Those info are in the specs, last pages of the manual.

Also, if the (digital) output signal is very low, wouldn't it have relatively less resolution (be grainier) when converted to analog?
Yes, you basically lose bit depth so the quantization noise level relative to the signal would be higher, that's why it's good to set the level of your presets to be around 0 in the vu meter.
But a 24 bit signal has enough dynamic range that you'd probably not notice it even if it's set lower
 
Do you understand what dithering is and why it is used?

Yes, but I am not a computer engineer. From my mile high view, the concept of using dither to reduce quantization distortion when reducing bit depth makes sense to me. I’ve done A/B/X listening tests and confirmed dither increases low level details and generally sounds “smoother” to my ears.
 
Yes, but I am not a computer engineer. From my mile high view, the concept of using dither to reduce quantization distortion when reducing bit depth makes sense to me. I’ve done A/B/X listening tests and confirmed dither increases low level details and generally sounds “smoother” to my ears.
Precisely. The Axe-Fx does not reduce the bit depth so no dithering is required.
 
Yes, but I am not a computer engineer. From my mile high view, the concept of using dither to reduce quantization distortion when reducing bit depth makes sense to me. I’ve done A/B/X listening tests and confirmed dither increases low level details and generally sounds “smoother” to my ears.

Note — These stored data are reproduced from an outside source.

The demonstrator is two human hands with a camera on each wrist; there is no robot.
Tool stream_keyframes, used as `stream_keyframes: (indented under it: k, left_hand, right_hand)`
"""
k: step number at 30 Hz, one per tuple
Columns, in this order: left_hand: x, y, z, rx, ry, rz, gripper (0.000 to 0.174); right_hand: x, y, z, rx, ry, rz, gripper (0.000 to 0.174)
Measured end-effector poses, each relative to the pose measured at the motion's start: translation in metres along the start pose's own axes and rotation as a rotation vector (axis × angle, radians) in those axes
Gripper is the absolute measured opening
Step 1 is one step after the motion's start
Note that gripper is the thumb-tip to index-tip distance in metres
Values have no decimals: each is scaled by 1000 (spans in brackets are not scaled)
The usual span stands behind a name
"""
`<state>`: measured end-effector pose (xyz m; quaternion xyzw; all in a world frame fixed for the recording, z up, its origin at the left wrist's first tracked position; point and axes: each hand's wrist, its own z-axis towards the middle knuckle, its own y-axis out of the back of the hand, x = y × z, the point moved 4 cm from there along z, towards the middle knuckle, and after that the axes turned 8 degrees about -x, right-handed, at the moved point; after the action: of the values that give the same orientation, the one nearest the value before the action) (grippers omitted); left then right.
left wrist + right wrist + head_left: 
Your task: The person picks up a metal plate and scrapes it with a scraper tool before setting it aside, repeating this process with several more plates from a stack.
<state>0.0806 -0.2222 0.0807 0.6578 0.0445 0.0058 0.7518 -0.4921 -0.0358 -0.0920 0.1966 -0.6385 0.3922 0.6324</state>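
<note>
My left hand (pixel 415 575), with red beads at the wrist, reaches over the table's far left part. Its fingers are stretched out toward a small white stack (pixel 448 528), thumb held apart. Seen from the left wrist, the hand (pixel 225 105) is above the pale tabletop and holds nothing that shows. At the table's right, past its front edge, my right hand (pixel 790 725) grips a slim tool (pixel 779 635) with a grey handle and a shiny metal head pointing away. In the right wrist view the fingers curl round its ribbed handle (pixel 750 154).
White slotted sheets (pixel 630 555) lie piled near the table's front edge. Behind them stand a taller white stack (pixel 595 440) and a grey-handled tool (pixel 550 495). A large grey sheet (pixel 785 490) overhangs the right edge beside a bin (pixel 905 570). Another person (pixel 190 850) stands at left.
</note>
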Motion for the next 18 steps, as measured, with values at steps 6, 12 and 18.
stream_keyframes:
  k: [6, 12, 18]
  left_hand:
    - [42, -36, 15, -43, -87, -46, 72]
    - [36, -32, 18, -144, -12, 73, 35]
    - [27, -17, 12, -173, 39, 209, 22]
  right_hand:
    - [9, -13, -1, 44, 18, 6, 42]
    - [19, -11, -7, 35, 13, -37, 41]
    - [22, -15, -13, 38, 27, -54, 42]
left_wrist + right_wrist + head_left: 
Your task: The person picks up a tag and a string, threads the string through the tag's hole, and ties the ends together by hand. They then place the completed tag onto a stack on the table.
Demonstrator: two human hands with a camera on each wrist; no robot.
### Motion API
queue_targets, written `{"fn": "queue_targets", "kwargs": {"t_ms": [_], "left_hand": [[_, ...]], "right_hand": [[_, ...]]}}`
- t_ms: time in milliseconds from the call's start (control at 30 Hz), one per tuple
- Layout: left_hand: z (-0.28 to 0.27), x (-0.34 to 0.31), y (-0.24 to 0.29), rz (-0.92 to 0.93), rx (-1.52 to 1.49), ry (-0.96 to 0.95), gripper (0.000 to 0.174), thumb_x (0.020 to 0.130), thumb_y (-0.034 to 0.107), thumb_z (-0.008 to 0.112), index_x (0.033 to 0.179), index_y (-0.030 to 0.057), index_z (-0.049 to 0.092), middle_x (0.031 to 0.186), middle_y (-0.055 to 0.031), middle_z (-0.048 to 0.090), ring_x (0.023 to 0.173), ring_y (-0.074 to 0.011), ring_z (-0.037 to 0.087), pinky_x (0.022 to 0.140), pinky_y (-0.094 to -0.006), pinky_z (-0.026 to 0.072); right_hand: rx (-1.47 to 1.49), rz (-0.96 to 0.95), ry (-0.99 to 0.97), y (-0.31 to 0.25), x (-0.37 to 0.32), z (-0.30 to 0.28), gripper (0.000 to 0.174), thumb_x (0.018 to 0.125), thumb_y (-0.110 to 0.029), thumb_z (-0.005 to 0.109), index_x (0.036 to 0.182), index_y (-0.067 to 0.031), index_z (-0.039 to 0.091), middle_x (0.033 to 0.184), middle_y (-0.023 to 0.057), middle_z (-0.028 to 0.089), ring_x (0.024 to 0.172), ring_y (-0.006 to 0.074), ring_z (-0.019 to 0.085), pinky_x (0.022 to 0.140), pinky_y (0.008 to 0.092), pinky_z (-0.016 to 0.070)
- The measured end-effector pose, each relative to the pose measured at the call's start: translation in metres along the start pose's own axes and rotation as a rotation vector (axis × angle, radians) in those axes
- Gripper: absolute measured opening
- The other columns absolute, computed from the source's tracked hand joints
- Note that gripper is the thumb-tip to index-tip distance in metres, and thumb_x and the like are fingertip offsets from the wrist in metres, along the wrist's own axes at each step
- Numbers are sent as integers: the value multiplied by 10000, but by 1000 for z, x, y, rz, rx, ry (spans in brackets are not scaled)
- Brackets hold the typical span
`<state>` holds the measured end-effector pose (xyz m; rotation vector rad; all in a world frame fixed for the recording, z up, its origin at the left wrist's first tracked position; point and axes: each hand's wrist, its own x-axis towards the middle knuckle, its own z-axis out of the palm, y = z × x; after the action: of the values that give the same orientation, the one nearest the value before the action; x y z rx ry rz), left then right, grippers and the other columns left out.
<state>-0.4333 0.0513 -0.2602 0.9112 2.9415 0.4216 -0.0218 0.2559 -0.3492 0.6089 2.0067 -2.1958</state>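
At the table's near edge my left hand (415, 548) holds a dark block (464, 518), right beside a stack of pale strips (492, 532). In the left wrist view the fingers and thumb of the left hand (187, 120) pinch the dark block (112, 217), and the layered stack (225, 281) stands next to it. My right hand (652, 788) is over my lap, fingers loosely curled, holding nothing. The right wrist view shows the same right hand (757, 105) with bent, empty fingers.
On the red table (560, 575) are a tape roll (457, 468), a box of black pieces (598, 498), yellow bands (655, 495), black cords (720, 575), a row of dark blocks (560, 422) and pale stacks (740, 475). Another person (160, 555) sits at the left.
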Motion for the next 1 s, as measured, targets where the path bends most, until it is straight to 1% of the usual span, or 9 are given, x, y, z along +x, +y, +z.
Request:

Dithering can be useful, but you seem to be confused about the concept of bit depth reduction. Do you have more details about all these mastering engineers who you say are appalled by the AxeFX? :)
 
He didn't say anything about being appalled... He said their jaws hit the floor.

That can mean various things, such as amazement.

True. He could be referring to some kind of physical deformity :). The point is: it's nonsense to think that the lack of dithering in the AxeFX is considered a flaw by mastering engineers. Or by anybody, for that matter.
 
True. He could be referring to some kind of physical deformity :). The point is: it's nonsense to think that the lack of dithering in the AxeFX is considered a flaw by mastering engineers. Or by anybody, for that matter.
Again, nobody said that... You are putting words in his mouth.
 
Dithering can be useful, but you seem to be confused about the concept of bit depth reduction. Do you have more details about all these mastering engineers who you say are appalled by the AxeFX? :)

Not confused at all. *IF* the Axe-Fx processed audio at 32-bit, the audio output *SHOULD* be dithered down to 24-bit. Cliff has clarified that the Axe-Fx does not reduce bit depth, therefore, dithering is unnecessary.

Mastering engineers *WOULD* be appalled by the Axe-Fx *IF* 32-bit audio was not dithered down to 24-bit. Not applying dither in this case *WOULD* fly in the face of 20+ years of digital audio best practices.
 
Not confused at all. *IF* the Axe-Fx processed audio at 32-bit, the audio output *SHOULD* be dithered down to 24-bit. Cliff has clarified that the Axe-Fx does not reduce bit depth, therefore, dithering is unnecessary.

Mastering engineers *WOULD* be appalled by the Axe-Fx *IF* 32-bit audio was not dithered down to 24-bit. Not applying dither in this case *WOULD* fly in the face of 20+ years of digital audio best practices.


No doubt the way Cliff got where he, and FAS, are today is by not always following 20 year old best practices
 
Not confused at all. *IF* the Axe-Fx processed audio at 32-bit, the audio output *SHOULD* be dithered down to 24-bit. Cliff has clarified that the Axe-Fx does not reduce bit depth, therefore, dithering is unnecessary.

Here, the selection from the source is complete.